Below is a listing to copy exactly; no image goes into the copy.
|---|
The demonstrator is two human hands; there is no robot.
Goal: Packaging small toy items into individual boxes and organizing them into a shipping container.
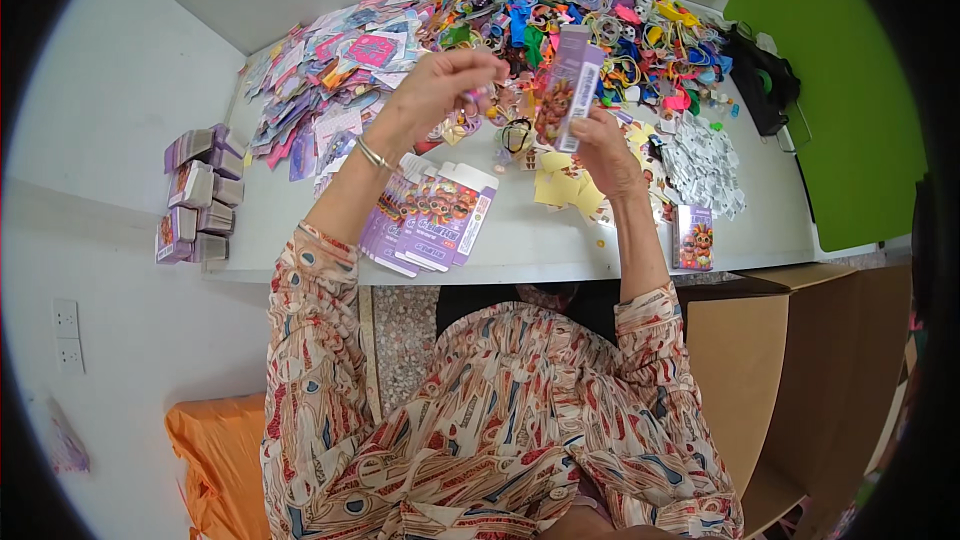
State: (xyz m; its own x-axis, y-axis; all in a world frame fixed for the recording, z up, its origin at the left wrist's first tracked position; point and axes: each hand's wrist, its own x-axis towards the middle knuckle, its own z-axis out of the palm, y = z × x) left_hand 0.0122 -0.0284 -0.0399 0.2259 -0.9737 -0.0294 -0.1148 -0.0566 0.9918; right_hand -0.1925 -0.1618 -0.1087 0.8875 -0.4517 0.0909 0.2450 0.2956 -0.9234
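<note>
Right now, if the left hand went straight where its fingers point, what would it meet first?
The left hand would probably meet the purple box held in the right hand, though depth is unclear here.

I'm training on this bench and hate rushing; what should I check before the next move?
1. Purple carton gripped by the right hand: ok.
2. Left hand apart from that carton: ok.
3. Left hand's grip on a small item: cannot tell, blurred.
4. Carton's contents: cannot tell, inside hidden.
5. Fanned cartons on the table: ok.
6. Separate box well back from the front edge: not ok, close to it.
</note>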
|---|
• YOUR RESPONSE:
The demonstrator is two human hands; there is no robot.
Goal: Packaging small toy items into individual boxes and organizing them into a shipping container.
State: (xyz m; its own x-axis, y-axis; all in a world frame fixed for the recording, z up, its origin at the left wrist's first tracked position; point and axes: each hand's wrist, its own x-axis towards the middle knuckle, its own z-axis out of the palm, y = z × x) left_hand 0.0122 -0.0284 -0.0399 0.2259 -0.9737 -0.0294 -0.1148 -0.0566 0.9918; right_hand -0.1925 -0.1618 -0.1087 0.8875 -0.4517 0.0909 0.2450 0.2956 -0.9234
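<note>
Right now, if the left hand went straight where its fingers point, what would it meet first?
The left hand would probably meet the purple box held in the right hand, though depth is unclear here.

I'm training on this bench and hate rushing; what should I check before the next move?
1. Purple carton gripped by the right hand: ok.
2. Left hand apart from that carton: ok.
3. Left hand's grip on a small item: cannot tell, blurred.
4. Carton's contents: cannot tell, inside hidden.
5. Fanned cartons on the table: ok.
6. Separate box well back from the front edge: not ok, close to it.
</note>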

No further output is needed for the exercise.